'Intelligent discontent is the mainspring of civilization.' -- Eugene V. Debs

Thursday, March 05, 2009

SEIU: No Dissent in the Labor Movement Allowed (Part 2) 

An update on the conflict between the Service Employees International Union and California health care workers, as initially posted here a month ago:

Healthcare workers have taken another giant step forward. At the same time, the Service Employees International Union (SEIU) stands exposed as never before. Corporate unionism – Andy Stern’s contribution to the long decline of organized labor in the US – is up against the wall in California.

This contest is a fight with big implications. The prize is “a free choice” for workers, a right rarely enjoyed in late-imperial America, but with a California twist – it is “a free choice” in choosing a union – California healthcare workers are fighting for the right to have a union of their own, a union that they control and that works in their interests, not, in this case, the SEIU.

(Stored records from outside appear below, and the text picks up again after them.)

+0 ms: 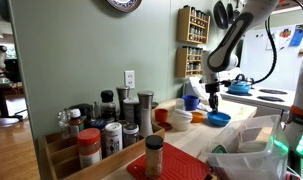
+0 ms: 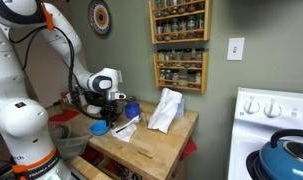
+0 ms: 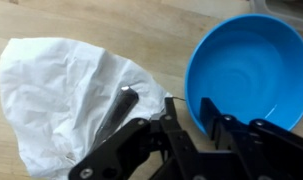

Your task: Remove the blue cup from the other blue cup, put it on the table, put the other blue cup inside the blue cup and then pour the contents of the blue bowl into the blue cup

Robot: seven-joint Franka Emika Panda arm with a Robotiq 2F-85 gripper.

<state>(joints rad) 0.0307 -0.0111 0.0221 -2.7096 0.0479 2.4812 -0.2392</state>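
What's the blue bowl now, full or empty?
Looks empty: in the wrist view the blue bowl shows only bare blue inside, though the gripper covers its lower edge.

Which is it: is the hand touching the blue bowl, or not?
Cannot tell. In the wrist view one finger of the hand overlaps the blue bowl at its rim, but height is unclear; exterior views are too small.

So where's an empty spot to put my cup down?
There's bare wood on the table between the white bag and the near edge. It's crowded around the blue bowl, blue cup and flat paper.
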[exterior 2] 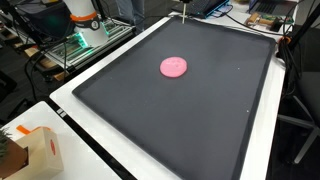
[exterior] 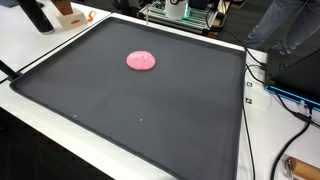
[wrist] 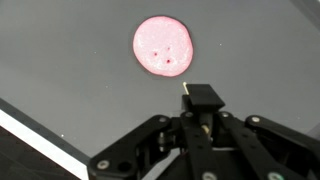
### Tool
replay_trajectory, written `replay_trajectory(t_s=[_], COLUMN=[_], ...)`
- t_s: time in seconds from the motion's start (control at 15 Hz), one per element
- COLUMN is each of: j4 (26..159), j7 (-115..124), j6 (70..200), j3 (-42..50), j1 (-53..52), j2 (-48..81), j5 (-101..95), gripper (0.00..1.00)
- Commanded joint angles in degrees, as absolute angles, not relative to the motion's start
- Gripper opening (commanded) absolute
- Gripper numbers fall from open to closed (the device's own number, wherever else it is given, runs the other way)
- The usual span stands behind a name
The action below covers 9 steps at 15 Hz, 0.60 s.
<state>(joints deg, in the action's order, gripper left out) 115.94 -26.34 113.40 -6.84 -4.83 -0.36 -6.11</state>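
A flat, round pink disc (wrist: pixel 163 46) with a few small dark dots lies on a big black mat (wrist: pixel 60 60). It shows in both exterior views (exterior: pixel 141 61) (exterior 2: pixel 174 67), in the far half of the mat. In the wrist view my gripper (wrist: pixel 203 97) hovers above the mat just short of the disc, apart from it. Its fingers meet in one black block and look shut. A tiny pale tip sticks out beside the fingertips; I cannot tell what it is. The gripper does not clearly show in the exterior views.
The mat (exterior: pixel 100 110) (exterior 2: pixel 200 120) has a raised rim and lies on a white table (exterior: pixel 40 120). A cardboard box (exterior 2: pixel 38 150) stands off one corner. Cables (exterior: pixel 268 80) run along one side. Equipment racks (exterior 2: pixel 85 25) and a seated person (exterior: pixel 285 25) are beyond the far edge.
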Motion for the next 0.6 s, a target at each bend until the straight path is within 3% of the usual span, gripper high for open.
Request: replay_trajectory(t_s=[0.0,0.2,0.27,0.53], j4=[115.83,115.83,115.83,108.92], j7=[-26.32,-26.32,-26.32,-28.29], j6=[113.26,113.25,113.25,105.41], j3=[-6.46,-6.46,-6.46,-3.6], j1=[-5.24,-5.24,-5.24,-2.6], j2=[-0.34,-0.34,-0.34,4.16], j5=[-6.11,-6.11,-6.11,2.14], gripper=[0.13,0.13,0.03,0.03])
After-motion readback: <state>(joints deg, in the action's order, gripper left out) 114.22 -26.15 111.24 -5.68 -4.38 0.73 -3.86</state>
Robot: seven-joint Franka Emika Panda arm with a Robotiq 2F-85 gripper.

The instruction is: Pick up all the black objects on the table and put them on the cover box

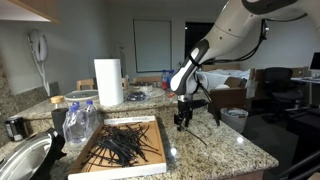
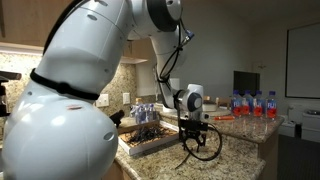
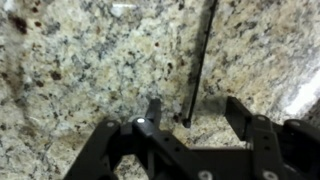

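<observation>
My gripper [image 3: 195, 125] is open, low over the granite counter [image 3: 90, 60]. A thin black stick [image 3: 202, 62] lies on the counter, and its near end sits between my fingers, closer to the left one. In both exterior views the gripper [image 1: 183, 119] [image 2: 190, 137] hangs just above the counter, beside the box cover [image 1: 150, 166] [image 2: 133, 148]. The cover holds a pile of black sticks [image 1: 125, 146]. More thin black sticks [image 1: 198, 135] lie on the counter under and beside the gripper.
A paper towel roll [image 1: 108, 82] and water bottles [image 1: 80, 122] stand behind the cover. A metal bowl [image 1: 22, 160] sits at the near corner. More bottles [image 2: 255, 103] stand on a far counter. The counter edge [image 1: 255, 150] is close to the gripper.
</observation>
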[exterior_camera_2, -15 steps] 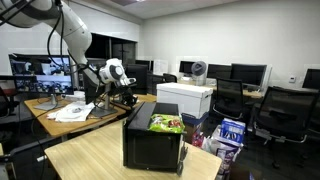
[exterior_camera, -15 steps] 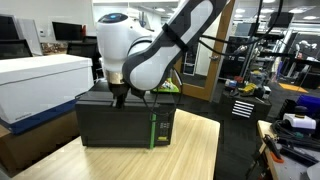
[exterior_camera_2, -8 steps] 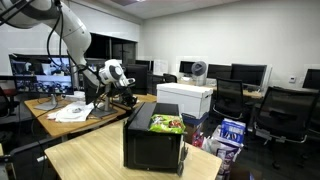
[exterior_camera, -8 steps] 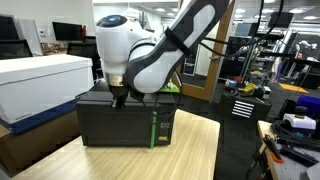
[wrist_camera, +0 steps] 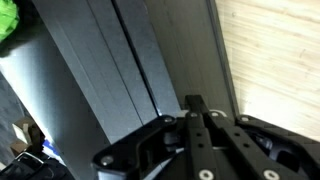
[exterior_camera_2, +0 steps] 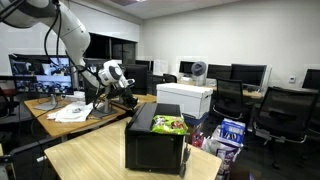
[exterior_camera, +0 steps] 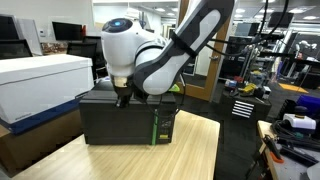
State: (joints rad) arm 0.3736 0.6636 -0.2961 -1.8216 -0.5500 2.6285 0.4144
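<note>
- Black box (exterior_camera: 118, 125): directly under my pincer (exterior_camera: 122, 97), fingers pressed together, tips at its top edge.
- Likely step: pushing it; next needs steady contact, no slipping off.

An office lab: monitors (exterior_camera_2: 245, 72), desks (exterior_camera_2: 38, 117), swivel chairs (exterior_camera_2: 284, 108).
</note>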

On Thursday afternoon ( February 26) the new National Union of Healthcare Workers (NUHW) made an historic advance – it filed petitions asking that the National Labor Relations Board (NLRB) conduct decertification (rescind legal recognition)elections at Kaiser Permanente, the nation’s largest non-profit health care provider. These petitions were signed by more than 50 per cent, (that is, an absolute majority) of all California’s 50,000 of Kaiser’s SEIU represented healthcare workers. The petitions represent, starkly, the desire of these California healthcare workers to leave SEIU.

This petition campaign is the culmination of one phase in what has become the war to form the NUHW – yet it is an astonishing achievement. It is all the more impressive as it represents just the core of an ongoing drive in which, so far, workers at 380 California facilities (employing 80,000 workers – the majority of members of SEIU’s once flagship local, United Healthcare Workers-West (UHW) – have rejected SEIU and petitioned for recognition of NUHW as their union. And this in less than one month! 10,000 home care workers will file Monday in Fresno.

Not surprisingly, SEIU is not taking this lightly:

As predicted the stall has begun - the clock runs and back home on the job, intimidation, harassment, threats.

Here are four examples, I’ve seen dozens:

*On February 1, Inez Moreno, a shop steward at 269-bed Mercy Hospital in Bakersfield, received a phone call from an SEIU organizer. Moreno was told not to circulate petitions. If she refused, the organizer would call the hospital’s Human Resources Department on Monday and have her terminated. “She said I had been stripped of my stewardship… She thinks she can call me and treat me like nothing…”

*On February 9th, Maria Garcia, a Certified Nursing Assistant and elected shop steward at 99-bed Bay Point Healthcare Center in Hayward, was fired for circulating a petition to join NUHW. Her boss phoned SEIU Trustee Eliseo Medina and told her that if Medina didn’t approve of the petition, she would be fired. Days later, he terminated Garcia, who is an immigrant from Mexico and a single mother of three children.

*On February 11th, Angelica Valerio, a Certified Nursing Assistant and member of the elected Windsor Healthcare bargaining committee, was suspended from her job and nine others received written warnings for refusing to let an SEIU staffer bargain their contract. A majority of Windsor workers had already petitioned to disaffiliate from SEIU. With 29 nursing homes, for-profit Windsor Healthcare is one of the largest nursing home chains in California.

*On February 23rd, three SEIU organizers arrived at 1,049-bed California Pacific Medical Center, Sutter Health’s flagship hospital located in San Francisco. Two of the facility’s elected rank-and-file leaders, Helen York-Jones and Porfirio Quintano, asked the SEIU organizers to leave their hospital. York-Jones is a Cashier and 40-year employee who is the facility's Rep Chair and a former elected member of SEIU-UHW's Executive Board. Quintano, a Housekeeper with 10 years on the job, is a steward and an elected member of the union's bargaining committee. The two leaders told the SEIU staffers that a majority of the hospital’s workers had already submitted petitions to disaffiliate from SEIU, and they did not want SEIU organizers in their facility. The SEIU organizers reported them to the hospital's Human Resources Department. Two days later, York-Jones and Quintano received calls from Sutter management announcing that they had been placed on unpaid investigatory leave.

So much for protected activity! But no one said it would be easy.

Obviously, this is a crucial fight in the struggle for the creation of an independent, progressive trade union movement in the US. But we need more than the abandonment of failed leaders and institutions, like Stern and SEIU. It is essential that the labor movement adopt principles of democratic participation and direct action that it has historically repudiated.